Учитель гимназии вынул из внутреннего кармана сложенный номер «Пешти напло», водрузил на нос очки, поднес к ним газету. — «Марксизм поверг народ в нищету, предал рабочий класс, — прочитал он. — В общественной жизни воцарился разврат, культура гибнет, марксизм развратил просвещение, разрушил экономику. Он уже полностью погубил средние классы, крестьянство».
— Тут он прав, — пробормотал коммерсант.
— Именно! — Учитель гимназии бросил на него неодобрительный взгляд. — К сожалению, он прав и когда называет тех, кто навязал марксизм на наши головы. Впрочем, оставим это! — оборвал он себя, пожимая плечами. — Послушайте, как великолепно заканчивает он свою речь: «Немецкий народ, клянусь тебе, не ради денег, не ради платы принял я на себя эту должность, но ради тебя одного! Пускай сейчас ты несправедлив ко мне и миллионы проклинают меня, но придет час, когда ты пойдешь за мной, весь, как один человек. Никогда за всю свою историю не подымалась Германия до таких головокружительных вершин, как те, к которым поведем ее мы».
— Гениальный человек, — негромко, как бы самому себе, сказал коммерсант и отер плешь платком. — Но почему он имеет зуб против евреев?

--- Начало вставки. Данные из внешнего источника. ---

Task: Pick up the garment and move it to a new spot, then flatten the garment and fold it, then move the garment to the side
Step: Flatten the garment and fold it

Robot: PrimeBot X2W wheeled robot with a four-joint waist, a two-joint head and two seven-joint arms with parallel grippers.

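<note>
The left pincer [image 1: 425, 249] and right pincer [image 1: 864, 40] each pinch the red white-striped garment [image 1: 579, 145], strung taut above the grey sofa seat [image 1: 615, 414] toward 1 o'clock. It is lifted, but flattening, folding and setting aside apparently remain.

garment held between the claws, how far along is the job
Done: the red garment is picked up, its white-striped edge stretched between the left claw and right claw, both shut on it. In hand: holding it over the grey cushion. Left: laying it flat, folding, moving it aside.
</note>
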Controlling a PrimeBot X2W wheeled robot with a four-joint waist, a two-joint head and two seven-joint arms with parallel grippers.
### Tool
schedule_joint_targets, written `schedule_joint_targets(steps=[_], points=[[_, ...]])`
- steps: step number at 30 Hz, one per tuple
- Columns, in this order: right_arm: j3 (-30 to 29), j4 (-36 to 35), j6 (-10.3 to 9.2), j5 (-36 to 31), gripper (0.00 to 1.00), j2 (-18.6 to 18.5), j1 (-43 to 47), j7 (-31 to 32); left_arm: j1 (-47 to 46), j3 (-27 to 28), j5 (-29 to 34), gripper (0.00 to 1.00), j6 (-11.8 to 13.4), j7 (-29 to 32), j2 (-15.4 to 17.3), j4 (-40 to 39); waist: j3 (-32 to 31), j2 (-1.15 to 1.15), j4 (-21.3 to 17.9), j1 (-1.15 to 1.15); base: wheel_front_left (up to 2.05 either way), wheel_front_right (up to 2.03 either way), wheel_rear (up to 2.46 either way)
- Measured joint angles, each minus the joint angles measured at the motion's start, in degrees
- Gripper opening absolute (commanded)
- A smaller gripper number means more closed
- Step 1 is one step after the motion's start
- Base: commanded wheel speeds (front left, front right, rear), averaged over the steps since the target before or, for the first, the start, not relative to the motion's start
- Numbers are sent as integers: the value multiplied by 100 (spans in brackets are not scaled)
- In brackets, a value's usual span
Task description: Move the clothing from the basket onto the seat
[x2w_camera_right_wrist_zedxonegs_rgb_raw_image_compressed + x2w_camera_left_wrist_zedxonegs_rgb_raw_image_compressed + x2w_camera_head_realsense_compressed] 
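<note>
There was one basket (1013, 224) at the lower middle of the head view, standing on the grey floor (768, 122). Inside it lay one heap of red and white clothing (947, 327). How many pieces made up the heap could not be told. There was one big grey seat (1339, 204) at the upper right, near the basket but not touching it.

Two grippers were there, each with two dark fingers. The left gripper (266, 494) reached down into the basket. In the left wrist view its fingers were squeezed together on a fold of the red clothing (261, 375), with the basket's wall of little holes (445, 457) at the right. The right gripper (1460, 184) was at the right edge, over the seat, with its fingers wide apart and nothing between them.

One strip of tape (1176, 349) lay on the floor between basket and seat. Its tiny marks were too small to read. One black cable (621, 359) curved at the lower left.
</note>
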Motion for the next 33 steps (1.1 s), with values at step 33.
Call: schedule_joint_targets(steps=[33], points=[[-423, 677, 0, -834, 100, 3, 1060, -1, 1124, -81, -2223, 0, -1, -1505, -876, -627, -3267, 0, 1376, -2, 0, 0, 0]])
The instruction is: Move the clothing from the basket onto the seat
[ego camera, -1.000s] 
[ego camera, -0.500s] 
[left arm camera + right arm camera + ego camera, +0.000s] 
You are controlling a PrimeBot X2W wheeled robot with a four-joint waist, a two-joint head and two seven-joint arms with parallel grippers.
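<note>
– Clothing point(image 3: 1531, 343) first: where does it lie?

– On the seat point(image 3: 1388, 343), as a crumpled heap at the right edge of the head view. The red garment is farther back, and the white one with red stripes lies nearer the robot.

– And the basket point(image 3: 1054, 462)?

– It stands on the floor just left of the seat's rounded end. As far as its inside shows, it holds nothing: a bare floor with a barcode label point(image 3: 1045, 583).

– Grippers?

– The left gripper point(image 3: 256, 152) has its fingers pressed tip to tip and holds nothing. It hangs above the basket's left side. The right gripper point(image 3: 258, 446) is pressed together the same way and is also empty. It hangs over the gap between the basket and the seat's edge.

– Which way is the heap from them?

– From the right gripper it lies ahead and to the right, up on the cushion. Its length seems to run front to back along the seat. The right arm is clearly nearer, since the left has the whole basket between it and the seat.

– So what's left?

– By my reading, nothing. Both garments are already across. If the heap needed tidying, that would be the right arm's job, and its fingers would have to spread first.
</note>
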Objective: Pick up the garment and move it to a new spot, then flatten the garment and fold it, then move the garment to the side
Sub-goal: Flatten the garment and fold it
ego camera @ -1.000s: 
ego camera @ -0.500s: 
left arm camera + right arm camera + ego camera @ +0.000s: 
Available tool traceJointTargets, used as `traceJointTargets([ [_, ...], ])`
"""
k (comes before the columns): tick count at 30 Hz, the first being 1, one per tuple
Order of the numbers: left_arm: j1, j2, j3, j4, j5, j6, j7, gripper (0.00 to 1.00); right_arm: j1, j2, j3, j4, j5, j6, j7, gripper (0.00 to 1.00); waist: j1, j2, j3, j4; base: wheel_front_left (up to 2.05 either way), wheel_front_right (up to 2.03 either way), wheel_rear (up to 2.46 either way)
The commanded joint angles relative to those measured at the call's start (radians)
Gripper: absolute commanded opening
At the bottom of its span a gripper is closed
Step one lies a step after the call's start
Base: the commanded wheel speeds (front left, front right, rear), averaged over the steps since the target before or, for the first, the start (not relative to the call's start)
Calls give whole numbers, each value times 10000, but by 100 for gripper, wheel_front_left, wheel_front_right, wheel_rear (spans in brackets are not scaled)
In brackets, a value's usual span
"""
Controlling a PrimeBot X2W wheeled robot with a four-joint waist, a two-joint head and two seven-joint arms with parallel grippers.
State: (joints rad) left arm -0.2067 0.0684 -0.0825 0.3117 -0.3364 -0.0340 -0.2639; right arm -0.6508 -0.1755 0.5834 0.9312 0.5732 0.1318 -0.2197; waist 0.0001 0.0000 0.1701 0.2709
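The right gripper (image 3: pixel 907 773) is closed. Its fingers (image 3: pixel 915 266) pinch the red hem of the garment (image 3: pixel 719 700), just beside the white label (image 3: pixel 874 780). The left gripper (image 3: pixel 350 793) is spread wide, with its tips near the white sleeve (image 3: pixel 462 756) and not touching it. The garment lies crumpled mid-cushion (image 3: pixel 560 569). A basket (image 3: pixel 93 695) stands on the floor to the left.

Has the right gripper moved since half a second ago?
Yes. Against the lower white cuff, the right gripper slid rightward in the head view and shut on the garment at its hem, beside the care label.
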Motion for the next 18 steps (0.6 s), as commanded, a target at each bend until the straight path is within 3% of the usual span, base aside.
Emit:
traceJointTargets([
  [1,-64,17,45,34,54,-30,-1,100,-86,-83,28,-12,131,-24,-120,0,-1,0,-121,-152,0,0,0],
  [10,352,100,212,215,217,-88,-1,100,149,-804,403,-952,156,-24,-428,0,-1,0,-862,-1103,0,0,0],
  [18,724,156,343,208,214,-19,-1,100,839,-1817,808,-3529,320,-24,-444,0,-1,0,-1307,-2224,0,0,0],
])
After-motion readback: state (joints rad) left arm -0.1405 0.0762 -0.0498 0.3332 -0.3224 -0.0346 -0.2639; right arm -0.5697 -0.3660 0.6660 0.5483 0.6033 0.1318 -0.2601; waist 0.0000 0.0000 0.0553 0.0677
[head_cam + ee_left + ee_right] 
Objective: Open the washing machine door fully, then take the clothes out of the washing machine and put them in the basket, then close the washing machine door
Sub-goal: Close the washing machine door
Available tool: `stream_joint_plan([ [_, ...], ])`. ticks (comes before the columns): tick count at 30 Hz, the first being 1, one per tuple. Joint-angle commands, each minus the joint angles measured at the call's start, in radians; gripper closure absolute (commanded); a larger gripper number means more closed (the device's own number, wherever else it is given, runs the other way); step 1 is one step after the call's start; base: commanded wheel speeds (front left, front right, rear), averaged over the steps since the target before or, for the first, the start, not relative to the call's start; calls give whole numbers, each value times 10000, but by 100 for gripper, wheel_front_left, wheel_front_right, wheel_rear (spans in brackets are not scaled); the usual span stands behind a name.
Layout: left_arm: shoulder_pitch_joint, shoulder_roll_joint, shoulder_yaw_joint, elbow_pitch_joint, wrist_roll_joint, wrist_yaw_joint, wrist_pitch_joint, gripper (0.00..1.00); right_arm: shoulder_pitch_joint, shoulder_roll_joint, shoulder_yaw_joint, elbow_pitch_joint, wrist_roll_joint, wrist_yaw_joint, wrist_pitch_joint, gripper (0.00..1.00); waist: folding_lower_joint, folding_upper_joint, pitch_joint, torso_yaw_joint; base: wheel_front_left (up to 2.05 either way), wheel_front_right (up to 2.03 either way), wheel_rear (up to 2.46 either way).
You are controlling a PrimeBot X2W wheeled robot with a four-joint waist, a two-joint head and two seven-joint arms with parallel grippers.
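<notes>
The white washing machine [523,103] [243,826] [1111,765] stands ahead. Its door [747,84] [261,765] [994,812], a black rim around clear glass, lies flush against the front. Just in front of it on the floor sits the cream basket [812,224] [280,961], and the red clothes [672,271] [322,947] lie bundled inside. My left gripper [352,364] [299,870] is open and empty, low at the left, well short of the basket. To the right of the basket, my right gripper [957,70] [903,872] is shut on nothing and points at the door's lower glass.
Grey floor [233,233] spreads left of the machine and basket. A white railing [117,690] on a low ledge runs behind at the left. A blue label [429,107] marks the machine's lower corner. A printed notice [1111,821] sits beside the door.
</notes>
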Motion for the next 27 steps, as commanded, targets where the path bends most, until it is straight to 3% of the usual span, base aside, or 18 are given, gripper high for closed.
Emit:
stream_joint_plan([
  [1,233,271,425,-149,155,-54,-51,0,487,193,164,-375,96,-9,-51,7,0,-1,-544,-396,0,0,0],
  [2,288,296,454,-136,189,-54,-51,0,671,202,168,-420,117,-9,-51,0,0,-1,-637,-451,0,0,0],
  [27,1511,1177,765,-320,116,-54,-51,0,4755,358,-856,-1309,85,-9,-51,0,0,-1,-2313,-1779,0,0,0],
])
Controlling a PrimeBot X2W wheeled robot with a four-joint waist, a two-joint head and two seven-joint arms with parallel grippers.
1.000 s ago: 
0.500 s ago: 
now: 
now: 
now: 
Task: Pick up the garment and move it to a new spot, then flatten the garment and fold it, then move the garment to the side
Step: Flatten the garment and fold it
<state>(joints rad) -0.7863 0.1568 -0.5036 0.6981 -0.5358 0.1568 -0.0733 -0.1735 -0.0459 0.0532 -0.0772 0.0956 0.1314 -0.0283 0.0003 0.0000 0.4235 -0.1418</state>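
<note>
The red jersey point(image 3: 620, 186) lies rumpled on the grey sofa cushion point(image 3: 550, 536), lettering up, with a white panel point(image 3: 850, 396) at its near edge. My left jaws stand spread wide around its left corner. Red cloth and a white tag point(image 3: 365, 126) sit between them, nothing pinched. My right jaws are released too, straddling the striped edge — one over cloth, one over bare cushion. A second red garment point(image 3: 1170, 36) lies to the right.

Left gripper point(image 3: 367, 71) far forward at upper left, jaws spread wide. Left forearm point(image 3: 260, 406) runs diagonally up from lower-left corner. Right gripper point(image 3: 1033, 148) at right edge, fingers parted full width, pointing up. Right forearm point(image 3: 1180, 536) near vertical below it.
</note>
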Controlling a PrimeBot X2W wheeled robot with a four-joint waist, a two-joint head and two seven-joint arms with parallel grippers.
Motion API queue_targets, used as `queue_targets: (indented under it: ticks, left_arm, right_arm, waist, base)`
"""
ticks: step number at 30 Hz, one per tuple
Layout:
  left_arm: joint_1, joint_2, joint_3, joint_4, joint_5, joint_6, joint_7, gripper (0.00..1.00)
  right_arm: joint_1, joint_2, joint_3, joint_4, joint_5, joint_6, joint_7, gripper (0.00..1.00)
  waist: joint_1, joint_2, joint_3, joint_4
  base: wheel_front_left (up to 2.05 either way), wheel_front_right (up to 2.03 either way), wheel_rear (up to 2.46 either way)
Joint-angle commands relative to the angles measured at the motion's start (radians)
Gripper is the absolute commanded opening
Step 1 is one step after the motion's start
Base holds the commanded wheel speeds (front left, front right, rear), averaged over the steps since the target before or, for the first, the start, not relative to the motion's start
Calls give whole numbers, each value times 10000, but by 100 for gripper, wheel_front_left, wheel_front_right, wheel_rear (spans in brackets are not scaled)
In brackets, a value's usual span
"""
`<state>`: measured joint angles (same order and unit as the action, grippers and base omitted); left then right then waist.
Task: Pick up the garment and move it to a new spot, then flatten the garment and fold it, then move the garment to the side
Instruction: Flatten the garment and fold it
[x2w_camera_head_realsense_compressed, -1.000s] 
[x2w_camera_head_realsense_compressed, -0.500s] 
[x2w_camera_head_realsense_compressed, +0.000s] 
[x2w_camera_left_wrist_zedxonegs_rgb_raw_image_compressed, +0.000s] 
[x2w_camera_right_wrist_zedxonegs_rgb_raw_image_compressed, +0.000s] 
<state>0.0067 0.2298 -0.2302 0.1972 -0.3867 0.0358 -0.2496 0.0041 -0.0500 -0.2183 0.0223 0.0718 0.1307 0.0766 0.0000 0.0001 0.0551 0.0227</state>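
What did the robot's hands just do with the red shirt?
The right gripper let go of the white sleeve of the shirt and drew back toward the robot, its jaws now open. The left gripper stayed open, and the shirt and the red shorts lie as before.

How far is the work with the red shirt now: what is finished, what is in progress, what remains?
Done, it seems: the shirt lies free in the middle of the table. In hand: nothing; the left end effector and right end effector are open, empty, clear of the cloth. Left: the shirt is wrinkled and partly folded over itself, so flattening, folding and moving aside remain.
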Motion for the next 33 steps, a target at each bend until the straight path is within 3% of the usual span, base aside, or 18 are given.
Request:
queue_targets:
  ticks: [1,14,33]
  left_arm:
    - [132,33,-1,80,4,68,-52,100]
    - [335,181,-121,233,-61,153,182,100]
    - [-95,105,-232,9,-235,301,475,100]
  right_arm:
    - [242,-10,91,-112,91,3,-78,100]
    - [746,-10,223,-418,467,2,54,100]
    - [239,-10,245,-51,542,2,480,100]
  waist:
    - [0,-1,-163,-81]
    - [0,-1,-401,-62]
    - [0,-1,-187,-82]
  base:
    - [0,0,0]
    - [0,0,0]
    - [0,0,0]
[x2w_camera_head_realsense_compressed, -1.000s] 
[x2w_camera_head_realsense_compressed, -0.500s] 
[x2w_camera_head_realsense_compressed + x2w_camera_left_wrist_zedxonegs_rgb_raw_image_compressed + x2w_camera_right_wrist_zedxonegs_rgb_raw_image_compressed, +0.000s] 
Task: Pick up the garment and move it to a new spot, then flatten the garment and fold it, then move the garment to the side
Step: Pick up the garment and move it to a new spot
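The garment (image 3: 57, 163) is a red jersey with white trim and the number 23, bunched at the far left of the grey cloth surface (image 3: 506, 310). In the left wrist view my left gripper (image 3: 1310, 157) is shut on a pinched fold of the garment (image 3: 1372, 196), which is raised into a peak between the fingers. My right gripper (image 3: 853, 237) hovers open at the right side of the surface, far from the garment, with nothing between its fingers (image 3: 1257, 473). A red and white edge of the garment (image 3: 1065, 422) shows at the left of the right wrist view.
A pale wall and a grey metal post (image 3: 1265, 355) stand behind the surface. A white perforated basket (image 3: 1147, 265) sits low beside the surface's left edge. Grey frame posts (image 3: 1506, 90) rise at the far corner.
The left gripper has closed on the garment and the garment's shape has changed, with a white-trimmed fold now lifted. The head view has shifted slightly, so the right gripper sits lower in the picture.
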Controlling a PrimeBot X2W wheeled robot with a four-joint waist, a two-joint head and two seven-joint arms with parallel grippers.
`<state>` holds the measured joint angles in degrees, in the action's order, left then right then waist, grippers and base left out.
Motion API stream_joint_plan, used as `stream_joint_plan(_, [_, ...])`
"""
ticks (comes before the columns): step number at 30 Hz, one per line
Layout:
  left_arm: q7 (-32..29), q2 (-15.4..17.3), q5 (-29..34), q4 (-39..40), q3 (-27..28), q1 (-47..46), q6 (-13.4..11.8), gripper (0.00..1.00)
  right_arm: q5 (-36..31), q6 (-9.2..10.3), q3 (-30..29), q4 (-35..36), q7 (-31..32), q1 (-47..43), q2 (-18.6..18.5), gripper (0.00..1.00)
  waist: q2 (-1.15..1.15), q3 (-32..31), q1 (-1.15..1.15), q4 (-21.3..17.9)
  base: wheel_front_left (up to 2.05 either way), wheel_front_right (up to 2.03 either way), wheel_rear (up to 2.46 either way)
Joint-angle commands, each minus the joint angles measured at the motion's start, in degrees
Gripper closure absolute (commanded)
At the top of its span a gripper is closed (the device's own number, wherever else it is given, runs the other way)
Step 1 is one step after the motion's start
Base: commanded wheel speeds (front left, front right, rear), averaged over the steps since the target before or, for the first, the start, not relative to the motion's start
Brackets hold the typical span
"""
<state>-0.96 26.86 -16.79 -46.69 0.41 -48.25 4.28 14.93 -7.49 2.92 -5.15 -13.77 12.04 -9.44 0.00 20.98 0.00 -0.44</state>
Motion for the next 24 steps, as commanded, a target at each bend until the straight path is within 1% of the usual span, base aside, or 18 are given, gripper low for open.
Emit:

Учитель гимназии пожал плечами и полистал газету.
— Он еще дал интервью американским журналистам. Вот его подлинные слова: никто не желает мира более, чем я. Я никогда не произносил поджигательских речей, об этом свидетельствует опыт последних двенадцати лет.
— Но, черт побери, как же назвать тогда речь, которую вы только что прочитали? — воскликнул родственник из провинции, которого каждые четверть часа смаривала дремота, а нервное возбуждение каждые четверть часа пробуждало. — Вот дьявольщина, сколько ни есть политиков в мире, нельзя верить ни одному их слову.
— Такое уж у них ремесло, само на ложь толкает, — проговорил господин Фекете. — Точь-в-точь как в торговле. Я, изволите знать, считаю себя человеком честным, но если бы я всегда говорил одну только чистую правду, через месяц пришлось бы прикрыть лавочку. Личная жизнь, конечно, дело другое, там каждое мое слово, как дважды два четыре.
— А чем вы торгуете? — осведомился учитель гимназии.
Господин Фекете рассмеялся.
— Интересуетесь, чтобы обходить подальше? Да ведь нам с вами вряд ли довелось бы столкнуться, господин учитель: мешки, парусина, веревка.
Балинт заснул в своем темном углу, легкое приятное посапыванье, доносившееся оттуда, напомнило гостям о расстеленной кровати, в которой можно со вкусом, с хрустом потянуться перед сном и ощутить у самых ноздрей легкий щекот натянутого до подбородка одеяла.